Given material:

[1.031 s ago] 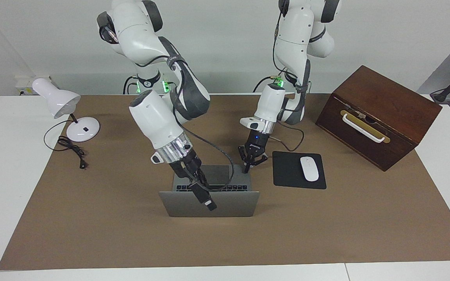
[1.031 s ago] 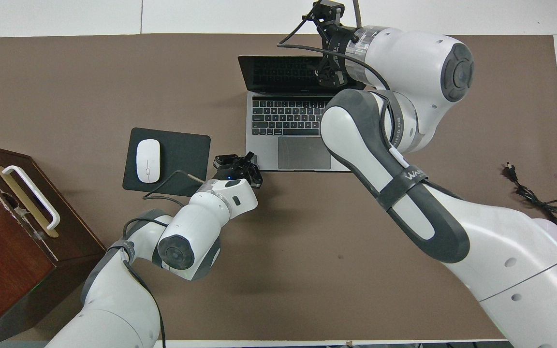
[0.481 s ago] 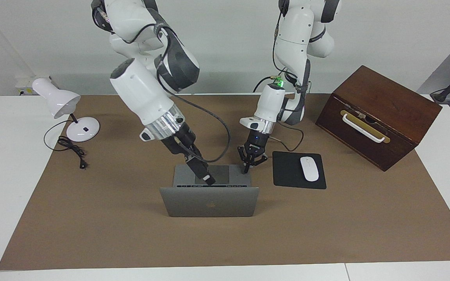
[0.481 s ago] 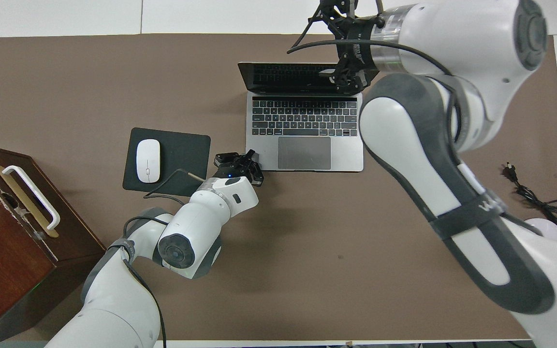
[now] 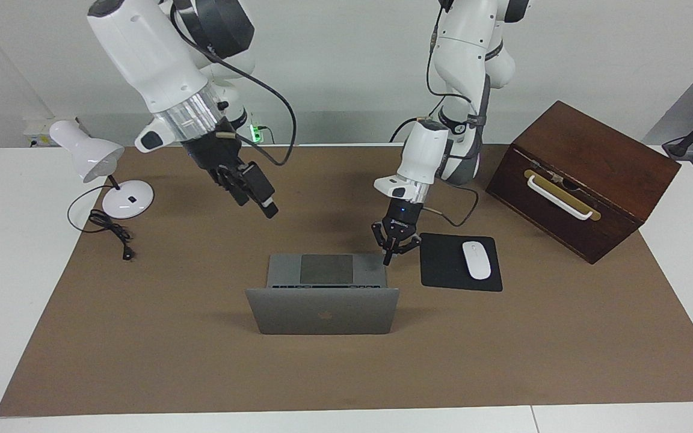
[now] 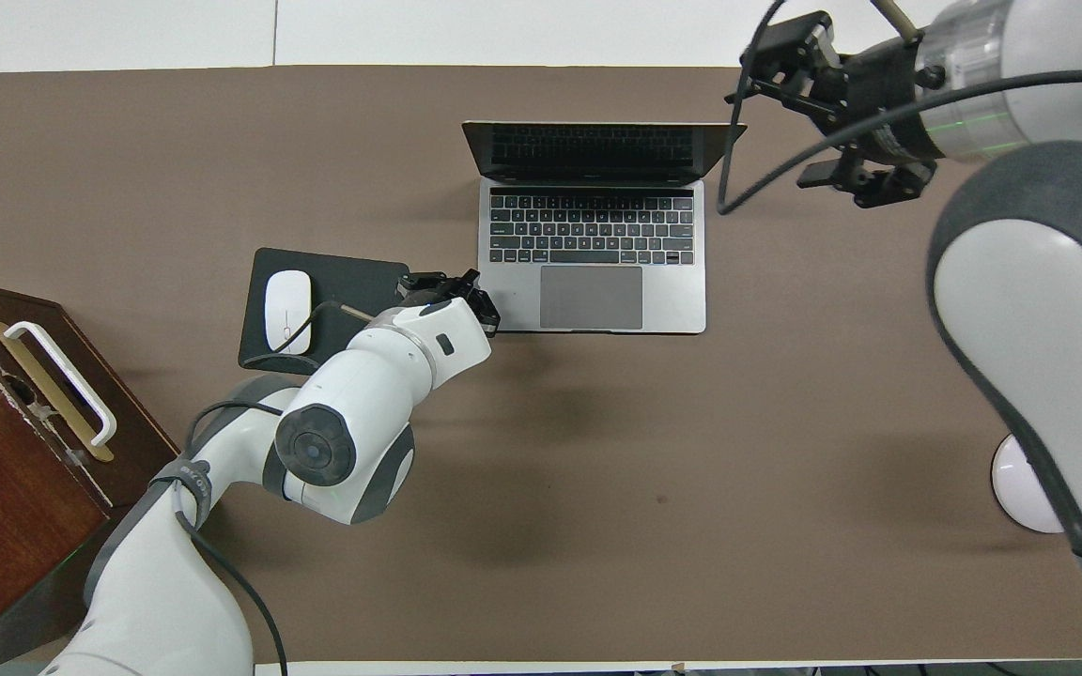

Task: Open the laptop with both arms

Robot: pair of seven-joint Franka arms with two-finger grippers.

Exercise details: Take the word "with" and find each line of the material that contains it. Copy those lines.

Response area:
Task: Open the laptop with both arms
Robot: pair of seven-joint Franka arms with two-finger grippers.

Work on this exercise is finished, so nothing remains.